Founder Securities: The expansion of battery production capacity is expected to restart equipment and materials to usher in opportunities
DATE:  Nov 14 2024

Founder Securities released a research report saying that as the battery industry restarts capital expenditure expansion, equipment manufacturers will be the first to benefit. Judging from the overall trend, the production scheduling plan of China's power battery companies has increased instead of decreasing, and the momentum of expansion is strong; From the demand side, the domestic installed capacity increased year-on-year, and the penetration rate of new energy vehicles in major countries increased steadily. In addition, the momentum of technological iteration and industrial upgrading in the power battery industry is obvious, and related material manufacturers are expected to benefit.

The main views of Founder Securities are as follows:

Leading, power battery companies are expected to restart and expand production.

According to Gasgoo, in 2024Q3, Chinese power battery companies have invested in 25 new projects at home and abroad, with a total investment of more than 99.1 billion yuan, and the new power battery production capacity is expected to reach 281GWh. In terms of expansion, leading enterprises led by CATL and BYD are accelerating the expansion of production capacity.

In July 2024, Times Changan, a joint venture jointly funded by CATL, Changan Automobile and its subsidiary Shenlan Automobile, plans to invest 5 billion yuan to build a new 25GWh power battery production base in Gaozhu New Area, Sichuan and Chongqing.

In terms of BYD, in July this year, the company announced that it had signed a contract with the Shenzhen-Shantou Special Cooperation Zone to complete the third phase of the Shenzhen-Shantou BYD Automobile Industrial Park, with an estimated investment of 6.5 billion yuan, and plans to build a battery pack production line and a new energy vehicle core parts factory. Judging from the overall trend, the production scheduling plan of China's power battery companies has increased instead of decreasing, and the momentum of expansion is strong.

In 24Q3, CATL's inventory increased highly, and the capacity utilization rate may continue to increase.

In terms of inventory, in 2024Q3, CATL's inventory reached 55.215 billion yuan, a year-on-year increase of 12.95%. The company's higher inventory levels may reflect its forward-looking stocking strategy, which is designed to be fully prepared for the upcoming Q4 sales season. In terms of capacity utilization, in 2024H1, CATL has a battery system production capacity of 323GWh and a capacity under construction of 153GWh, with a capacity utilization rate of 65.33% during the period, compared with +4.83pcts in 2023H1.

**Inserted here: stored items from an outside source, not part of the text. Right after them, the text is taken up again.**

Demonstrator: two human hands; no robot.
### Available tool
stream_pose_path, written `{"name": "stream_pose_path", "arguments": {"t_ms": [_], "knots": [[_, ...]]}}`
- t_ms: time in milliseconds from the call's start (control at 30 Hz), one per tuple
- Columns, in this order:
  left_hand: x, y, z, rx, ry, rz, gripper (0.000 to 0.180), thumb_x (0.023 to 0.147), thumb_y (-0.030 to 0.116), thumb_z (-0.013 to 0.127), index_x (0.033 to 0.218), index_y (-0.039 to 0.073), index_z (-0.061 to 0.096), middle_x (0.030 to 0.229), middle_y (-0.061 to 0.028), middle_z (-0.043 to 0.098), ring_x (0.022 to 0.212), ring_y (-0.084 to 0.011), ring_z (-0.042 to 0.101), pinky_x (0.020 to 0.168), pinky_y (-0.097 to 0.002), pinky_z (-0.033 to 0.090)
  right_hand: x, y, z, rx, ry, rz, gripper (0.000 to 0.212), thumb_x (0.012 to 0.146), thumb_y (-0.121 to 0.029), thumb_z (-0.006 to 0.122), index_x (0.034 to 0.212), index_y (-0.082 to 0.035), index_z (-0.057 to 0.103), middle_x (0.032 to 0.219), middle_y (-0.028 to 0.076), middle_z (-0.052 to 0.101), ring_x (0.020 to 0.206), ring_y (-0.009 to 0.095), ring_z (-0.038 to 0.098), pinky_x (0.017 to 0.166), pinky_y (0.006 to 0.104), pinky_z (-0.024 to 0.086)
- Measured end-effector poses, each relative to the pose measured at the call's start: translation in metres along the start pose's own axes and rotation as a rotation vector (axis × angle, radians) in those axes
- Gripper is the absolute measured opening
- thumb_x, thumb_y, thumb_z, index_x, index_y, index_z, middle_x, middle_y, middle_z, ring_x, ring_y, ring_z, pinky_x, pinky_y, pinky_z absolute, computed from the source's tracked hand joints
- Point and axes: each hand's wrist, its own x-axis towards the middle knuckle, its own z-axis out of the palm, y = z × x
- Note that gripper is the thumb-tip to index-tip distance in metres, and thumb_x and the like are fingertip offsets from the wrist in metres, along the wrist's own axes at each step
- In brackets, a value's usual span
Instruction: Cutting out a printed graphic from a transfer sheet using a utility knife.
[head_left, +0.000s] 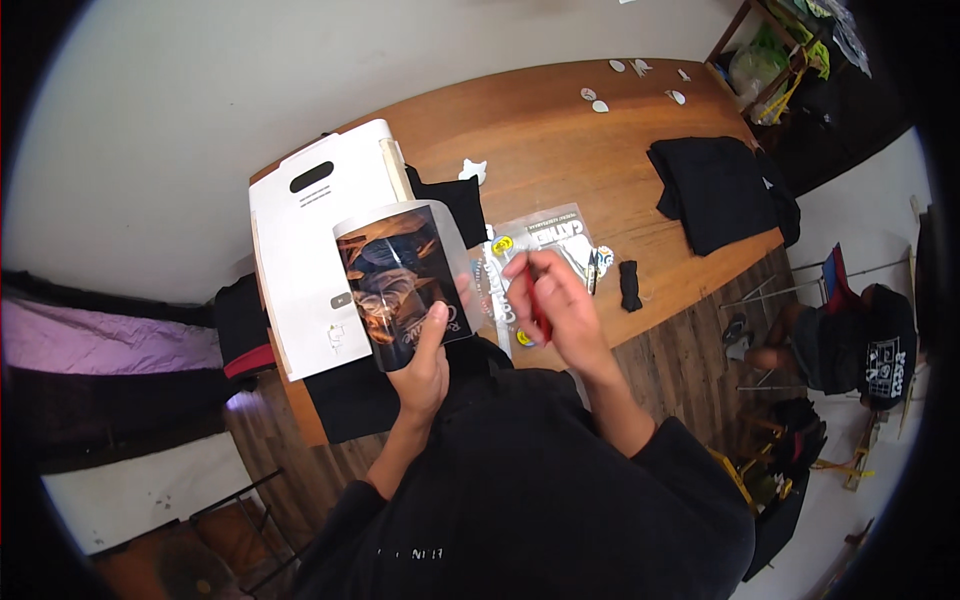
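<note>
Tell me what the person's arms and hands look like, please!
The left hand and right hand are both bare, with no gloves. Loose, plain black sleeves leave most of the forearms uncovered. No watch or bracelet shows.

Big brown wooden table, shiny top. On left: big white boxy thing [285, 225], flat on top, with black oval hole. Black cloth [460, 205] pokes out past its right side. In middle: see-through plastic sheet [548, 216] with white letters and round yellow spots. Left of sheet's far edge: small white pointy scrap [473, 172]. On right: folded pile of black cloth [715, 195]. Between sheet and pile, close to near edge: small black bundle [629, 285]. Far right part: few little white bits [600, 106], spread apart.
</note>
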Motion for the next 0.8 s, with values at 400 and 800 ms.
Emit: {"name": "stream_pose_path", "arguments": {"t_ms": [400, 800], "knots": [[-0.006, 0.007, 0.008, 0.047, -0.060, 0.032, 0.045, 0.090, -0.004, 0.045, 0.133, -0.001, 0.031, 0.126, -0.0193, 0.047, 0.117, -0.0323, 0.051, 0.101, -0.0447, 0.042, -0.023, 0.021, 0.030, -0.205, 0.131, 0.073, 0.017, 0.095, -0.010, 0.049, 0.108, 0.000, 0.048, 0.078, -0.002, 0.048, 0.066, 0.002, 0.040, 0.057, 0.0169, 0.033], [-0.006, 0.012, 0.020, -0.105, -0.015, 0.018, 0.037, 0.087, -0.006, 0.051, 0.123, -0.001, 0.045, 0.116, -0.0101, 0.056, 0.100, -0.0150, 0.057, 0.089, -0.0279, 0.046, -0.023, 0.025, 0.032, -0.394, 0.147, 0.026, 0.018, 0.092, -0.011, 0.053, 0.106, 0.000, 0.052, 0.077, 0.004, 0.049, 0.067, 0.007, 0.044, 0.060, 0.0221, 0.038]]}}
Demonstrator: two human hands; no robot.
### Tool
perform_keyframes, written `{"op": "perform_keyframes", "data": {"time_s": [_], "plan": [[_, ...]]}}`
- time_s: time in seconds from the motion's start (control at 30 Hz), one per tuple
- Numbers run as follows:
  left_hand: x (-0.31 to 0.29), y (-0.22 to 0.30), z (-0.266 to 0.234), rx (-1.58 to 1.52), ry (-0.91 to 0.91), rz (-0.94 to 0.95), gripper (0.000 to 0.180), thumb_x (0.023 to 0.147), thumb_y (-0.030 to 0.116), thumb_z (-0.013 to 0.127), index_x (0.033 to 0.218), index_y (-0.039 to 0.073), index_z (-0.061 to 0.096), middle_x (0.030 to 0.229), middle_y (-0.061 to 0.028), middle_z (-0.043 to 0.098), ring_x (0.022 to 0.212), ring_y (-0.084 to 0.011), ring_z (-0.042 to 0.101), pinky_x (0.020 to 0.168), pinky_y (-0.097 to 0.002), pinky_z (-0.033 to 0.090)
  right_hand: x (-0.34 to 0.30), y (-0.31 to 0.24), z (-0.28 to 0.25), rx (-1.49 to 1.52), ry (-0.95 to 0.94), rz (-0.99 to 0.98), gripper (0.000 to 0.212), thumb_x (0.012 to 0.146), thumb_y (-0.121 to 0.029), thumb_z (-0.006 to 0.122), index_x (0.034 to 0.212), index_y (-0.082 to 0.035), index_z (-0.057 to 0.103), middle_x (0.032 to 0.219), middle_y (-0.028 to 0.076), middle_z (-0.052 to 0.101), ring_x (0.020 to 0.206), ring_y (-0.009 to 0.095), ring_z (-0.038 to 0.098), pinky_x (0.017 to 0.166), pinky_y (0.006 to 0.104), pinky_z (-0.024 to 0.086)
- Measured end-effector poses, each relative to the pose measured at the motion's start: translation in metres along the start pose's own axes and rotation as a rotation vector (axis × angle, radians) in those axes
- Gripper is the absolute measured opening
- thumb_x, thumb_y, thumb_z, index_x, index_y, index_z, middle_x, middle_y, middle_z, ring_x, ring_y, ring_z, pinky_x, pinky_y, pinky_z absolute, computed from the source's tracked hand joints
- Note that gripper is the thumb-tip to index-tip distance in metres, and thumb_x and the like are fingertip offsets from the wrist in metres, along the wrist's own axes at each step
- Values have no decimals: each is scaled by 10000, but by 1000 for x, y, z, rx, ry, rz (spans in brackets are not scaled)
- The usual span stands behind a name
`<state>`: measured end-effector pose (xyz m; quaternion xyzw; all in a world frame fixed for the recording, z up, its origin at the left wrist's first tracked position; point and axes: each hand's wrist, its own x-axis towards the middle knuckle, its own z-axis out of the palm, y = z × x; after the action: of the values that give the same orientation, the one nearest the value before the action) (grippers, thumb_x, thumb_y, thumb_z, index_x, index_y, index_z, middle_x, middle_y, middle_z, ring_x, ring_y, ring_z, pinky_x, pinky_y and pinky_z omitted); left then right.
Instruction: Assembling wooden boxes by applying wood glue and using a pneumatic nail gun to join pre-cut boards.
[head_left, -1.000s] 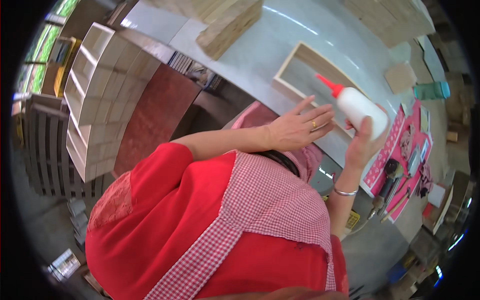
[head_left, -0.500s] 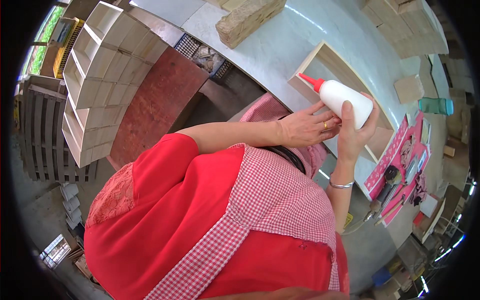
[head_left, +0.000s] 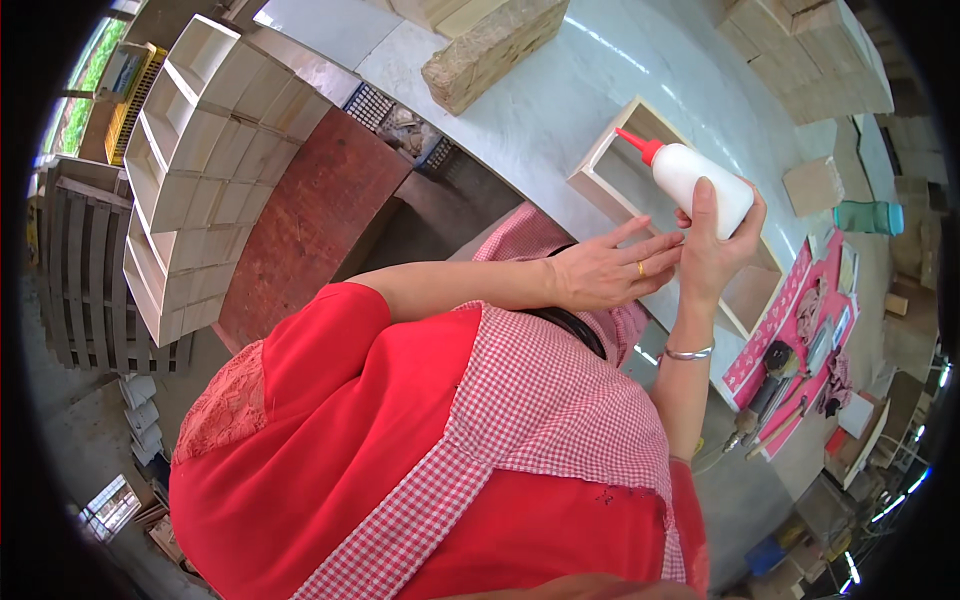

During 2024Q3, the company's battery system shipments were about 125GWh, an increase of about 15% month-on-month. According to the company's executives, the company's capacity utilization rate is close to saturation in 2024Q3, and it is expected to be fuller in 2024Q4. Overall, the company's inventory has increased significantly, and the capacity utilization rate is also improving, which may indicate that downstream demand tends to improve, and it is expected that related demand will also be transmitted to other enterprises.

On the demand side, the domestic installed capacity increased year-on-year, and the penetration rate of new energy vehicles in major countries increased steadily.

According to CABIA, from January to October 2024, the cumulative installed capacity of power batteries in China reached 405.8GWh, a year-on-year increase of 37.6%. Among them, the cumulative installed volume of ternary/lithium iron phosphate batteries was 111.1/294.5GWh, a year-on-year increase of 18.3%/46.7%.

Internationally, according to Markline statistics, from January to September 2024, the cumulative sales of new energy vehicles in the world's 15 major automobile sales countries (accounting for about 90% of global new energy vehicle sales) reached 10.105 million units (accounting for 22.4% of total vehicle sales), a year-on-year increase of 23.2%. We expect China's NEV sales and exports to continue to increase due to the boost to consumption from trade-in subsidies and end-of-life renewal policies, as well as the continued development of NEVs globally.

Investment Advice:

Equipment manufacturers focus on: Pilot Intelligence (300450.SZ), Naconoel (832522.BJ), United Win Laser (688518.SH), Hymson (688559.SH), Xianhui Technology (688155.SH), Jiaocheng Ultrasound (688392.SH), Nebula (300648.SZ), Li Yuanheng (688499.SH).

Material manufacturers focus on: CATL (300750.SZ), Jiayuan Technology (688388.SH), Kedali (002850.SZ), Tianci Materials (002709.SZ), Hunan Yuneng (301358.SZ), Xiamen Tungsten New Energy (688778.SH), Xidian New Energy (603312.SH), etc.

Risk warning: the policy does not meet expectations; intensified competition in the industry; Sales of new energy vehicles declined.